[Aim of the exercise]: Somewhere below is a line with "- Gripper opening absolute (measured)" and, later, a line with "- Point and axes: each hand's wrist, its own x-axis"; repeat those two lines and all the lines between them, exactly as they are.

(Excerpts from a dataset)
○ ○ ○
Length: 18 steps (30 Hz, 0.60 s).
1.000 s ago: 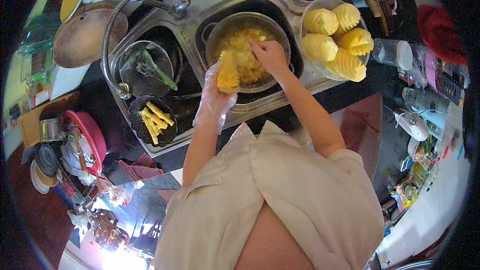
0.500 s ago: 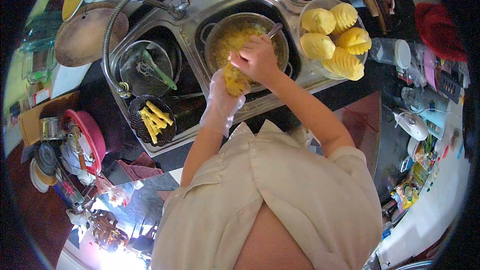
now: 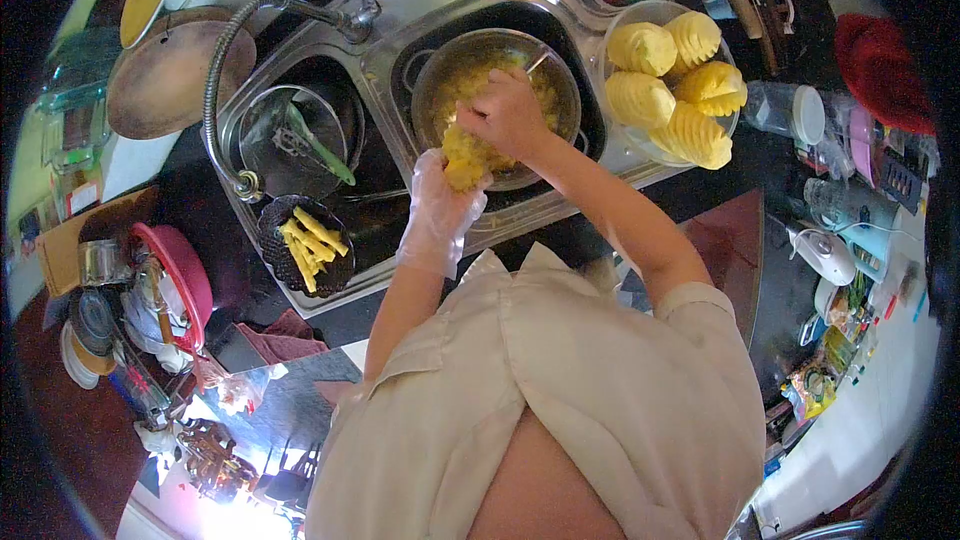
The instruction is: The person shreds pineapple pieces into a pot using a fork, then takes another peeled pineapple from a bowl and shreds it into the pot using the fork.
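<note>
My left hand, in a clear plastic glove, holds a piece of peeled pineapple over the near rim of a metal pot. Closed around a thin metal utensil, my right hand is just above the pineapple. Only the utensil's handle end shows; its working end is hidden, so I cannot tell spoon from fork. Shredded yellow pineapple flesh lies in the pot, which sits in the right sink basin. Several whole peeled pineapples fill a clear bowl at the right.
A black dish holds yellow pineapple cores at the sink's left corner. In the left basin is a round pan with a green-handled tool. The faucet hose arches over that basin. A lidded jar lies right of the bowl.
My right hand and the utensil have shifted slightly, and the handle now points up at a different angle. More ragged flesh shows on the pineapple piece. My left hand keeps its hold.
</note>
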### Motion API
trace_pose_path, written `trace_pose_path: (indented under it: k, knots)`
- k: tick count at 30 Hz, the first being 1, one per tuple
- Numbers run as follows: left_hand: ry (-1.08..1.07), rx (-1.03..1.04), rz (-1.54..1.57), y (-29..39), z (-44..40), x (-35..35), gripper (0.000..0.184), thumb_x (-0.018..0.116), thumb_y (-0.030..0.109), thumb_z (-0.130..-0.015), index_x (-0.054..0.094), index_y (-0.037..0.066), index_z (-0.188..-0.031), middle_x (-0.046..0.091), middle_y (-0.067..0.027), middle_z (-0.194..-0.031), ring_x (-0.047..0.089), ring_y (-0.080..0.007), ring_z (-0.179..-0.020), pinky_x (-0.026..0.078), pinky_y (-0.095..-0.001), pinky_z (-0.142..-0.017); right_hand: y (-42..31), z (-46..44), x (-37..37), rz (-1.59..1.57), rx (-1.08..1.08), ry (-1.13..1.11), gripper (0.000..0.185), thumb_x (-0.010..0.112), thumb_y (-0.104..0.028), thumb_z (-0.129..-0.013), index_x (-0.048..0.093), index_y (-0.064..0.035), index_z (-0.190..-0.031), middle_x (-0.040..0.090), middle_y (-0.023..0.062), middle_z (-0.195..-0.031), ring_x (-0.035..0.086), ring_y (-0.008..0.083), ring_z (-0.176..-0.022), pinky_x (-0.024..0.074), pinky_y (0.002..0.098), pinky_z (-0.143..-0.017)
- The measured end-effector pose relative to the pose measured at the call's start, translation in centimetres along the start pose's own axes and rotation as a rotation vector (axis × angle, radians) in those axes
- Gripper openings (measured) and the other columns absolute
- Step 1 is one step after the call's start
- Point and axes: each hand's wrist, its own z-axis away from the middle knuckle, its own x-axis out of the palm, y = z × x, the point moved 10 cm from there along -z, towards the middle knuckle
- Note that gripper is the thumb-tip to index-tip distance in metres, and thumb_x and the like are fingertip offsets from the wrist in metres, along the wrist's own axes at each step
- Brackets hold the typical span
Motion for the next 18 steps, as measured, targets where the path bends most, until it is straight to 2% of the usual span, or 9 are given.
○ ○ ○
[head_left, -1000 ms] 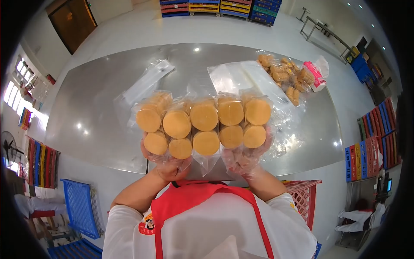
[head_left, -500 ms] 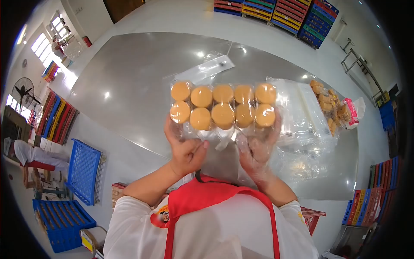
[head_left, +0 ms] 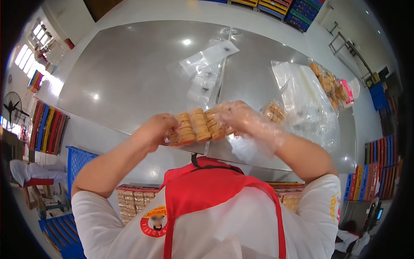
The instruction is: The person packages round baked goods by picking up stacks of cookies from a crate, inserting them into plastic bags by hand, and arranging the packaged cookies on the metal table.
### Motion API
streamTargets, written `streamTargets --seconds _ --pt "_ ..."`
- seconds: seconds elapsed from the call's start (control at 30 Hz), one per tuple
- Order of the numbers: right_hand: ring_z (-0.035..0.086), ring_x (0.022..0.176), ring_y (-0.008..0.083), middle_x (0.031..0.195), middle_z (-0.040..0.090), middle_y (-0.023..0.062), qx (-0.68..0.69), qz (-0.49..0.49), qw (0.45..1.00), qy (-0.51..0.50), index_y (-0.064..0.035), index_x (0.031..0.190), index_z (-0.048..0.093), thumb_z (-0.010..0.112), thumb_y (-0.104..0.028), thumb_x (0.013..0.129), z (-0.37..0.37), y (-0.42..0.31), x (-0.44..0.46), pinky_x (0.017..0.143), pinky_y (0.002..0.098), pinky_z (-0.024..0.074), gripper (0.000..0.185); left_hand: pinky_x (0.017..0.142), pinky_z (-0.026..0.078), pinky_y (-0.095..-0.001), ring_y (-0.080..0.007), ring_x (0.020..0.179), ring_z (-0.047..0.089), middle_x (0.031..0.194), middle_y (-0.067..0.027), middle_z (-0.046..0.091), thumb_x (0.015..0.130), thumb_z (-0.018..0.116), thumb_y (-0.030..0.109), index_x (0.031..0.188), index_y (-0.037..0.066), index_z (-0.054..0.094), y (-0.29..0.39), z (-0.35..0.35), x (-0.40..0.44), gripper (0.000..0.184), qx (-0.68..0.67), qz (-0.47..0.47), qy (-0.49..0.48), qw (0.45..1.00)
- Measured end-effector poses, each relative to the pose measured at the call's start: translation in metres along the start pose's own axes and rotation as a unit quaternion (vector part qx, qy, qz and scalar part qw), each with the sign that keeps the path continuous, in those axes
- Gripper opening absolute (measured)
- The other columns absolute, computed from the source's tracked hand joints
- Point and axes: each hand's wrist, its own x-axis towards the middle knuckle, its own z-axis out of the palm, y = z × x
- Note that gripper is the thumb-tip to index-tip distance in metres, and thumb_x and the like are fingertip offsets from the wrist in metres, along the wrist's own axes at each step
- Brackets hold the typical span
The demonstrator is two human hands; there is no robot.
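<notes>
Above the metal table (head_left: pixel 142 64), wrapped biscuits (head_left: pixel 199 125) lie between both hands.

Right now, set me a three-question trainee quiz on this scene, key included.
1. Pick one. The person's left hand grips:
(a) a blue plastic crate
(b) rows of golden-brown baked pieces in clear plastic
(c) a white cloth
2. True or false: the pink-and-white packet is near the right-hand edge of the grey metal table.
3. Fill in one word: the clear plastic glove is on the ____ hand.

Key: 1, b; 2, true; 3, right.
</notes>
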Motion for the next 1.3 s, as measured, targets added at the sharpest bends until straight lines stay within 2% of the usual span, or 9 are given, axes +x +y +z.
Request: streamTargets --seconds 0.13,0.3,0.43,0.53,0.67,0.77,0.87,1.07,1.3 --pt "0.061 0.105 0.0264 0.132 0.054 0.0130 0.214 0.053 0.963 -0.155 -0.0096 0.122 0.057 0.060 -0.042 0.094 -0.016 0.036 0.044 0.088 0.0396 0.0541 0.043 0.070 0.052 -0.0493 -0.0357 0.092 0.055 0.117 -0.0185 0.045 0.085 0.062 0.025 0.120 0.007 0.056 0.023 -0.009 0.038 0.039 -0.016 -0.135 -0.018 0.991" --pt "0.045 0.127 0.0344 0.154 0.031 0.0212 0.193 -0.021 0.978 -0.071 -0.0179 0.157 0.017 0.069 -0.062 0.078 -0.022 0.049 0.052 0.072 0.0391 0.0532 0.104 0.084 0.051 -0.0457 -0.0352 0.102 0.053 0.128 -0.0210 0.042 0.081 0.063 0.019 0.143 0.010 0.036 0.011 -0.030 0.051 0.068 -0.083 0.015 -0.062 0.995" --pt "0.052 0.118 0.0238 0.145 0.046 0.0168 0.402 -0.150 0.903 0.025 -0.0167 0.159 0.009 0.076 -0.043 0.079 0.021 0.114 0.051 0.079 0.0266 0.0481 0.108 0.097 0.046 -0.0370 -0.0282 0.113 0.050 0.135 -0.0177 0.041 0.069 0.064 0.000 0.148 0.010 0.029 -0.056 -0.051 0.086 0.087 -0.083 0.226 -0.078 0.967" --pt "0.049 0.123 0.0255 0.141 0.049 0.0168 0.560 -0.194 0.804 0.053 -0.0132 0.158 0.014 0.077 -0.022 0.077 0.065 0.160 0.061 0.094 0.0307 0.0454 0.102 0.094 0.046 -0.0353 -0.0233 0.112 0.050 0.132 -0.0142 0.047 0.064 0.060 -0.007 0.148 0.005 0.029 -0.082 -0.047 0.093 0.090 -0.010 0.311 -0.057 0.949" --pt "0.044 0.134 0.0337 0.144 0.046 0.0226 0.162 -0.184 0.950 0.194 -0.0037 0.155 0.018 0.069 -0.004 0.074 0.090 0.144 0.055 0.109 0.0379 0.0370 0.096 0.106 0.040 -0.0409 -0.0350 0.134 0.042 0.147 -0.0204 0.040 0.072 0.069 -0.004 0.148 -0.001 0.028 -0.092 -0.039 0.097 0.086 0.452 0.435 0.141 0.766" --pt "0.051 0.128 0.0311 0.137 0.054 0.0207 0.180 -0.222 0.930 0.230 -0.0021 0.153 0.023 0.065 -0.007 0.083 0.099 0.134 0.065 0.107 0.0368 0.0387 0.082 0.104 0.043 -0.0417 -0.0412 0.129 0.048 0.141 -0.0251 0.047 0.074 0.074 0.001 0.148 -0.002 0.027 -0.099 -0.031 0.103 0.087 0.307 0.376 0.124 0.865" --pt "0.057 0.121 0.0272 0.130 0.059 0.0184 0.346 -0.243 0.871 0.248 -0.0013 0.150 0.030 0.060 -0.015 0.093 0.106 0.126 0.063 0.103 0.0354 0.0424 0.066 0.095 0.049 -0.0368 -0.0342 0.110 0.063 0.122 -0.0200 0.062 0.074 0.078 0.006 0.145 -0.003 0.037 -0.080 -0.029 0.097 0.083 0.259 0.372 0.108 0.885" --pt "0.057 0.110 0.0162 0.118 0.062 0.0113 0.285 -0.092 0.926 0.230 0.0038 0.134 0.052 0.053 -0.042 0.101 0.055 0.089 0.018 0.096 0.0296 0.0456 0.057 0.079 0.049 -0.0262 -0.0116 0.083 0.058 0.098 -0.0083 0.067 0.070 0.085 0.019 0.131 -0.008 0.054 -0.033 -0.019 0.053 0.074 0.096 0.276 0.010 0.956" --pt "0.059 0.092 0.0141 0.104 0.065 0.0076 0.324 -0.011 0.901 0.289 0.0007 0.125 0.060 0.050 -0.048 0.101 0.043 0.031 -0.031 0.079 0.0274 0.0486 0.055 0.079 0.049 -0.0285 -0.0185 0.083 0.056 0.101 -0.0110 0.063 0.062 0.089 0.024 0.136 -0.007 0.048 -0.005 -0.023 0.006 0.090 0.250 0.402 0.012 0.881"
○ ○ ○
[Response to the exercise]:
- Gripper opening absolute (measured)
- The other columns absolute, computed from the source's tracked hand joints
- Point and axes: each hand's wrist, its own x-axis towards the middle knuckle, its own z-axis out of the palm, y = z × x

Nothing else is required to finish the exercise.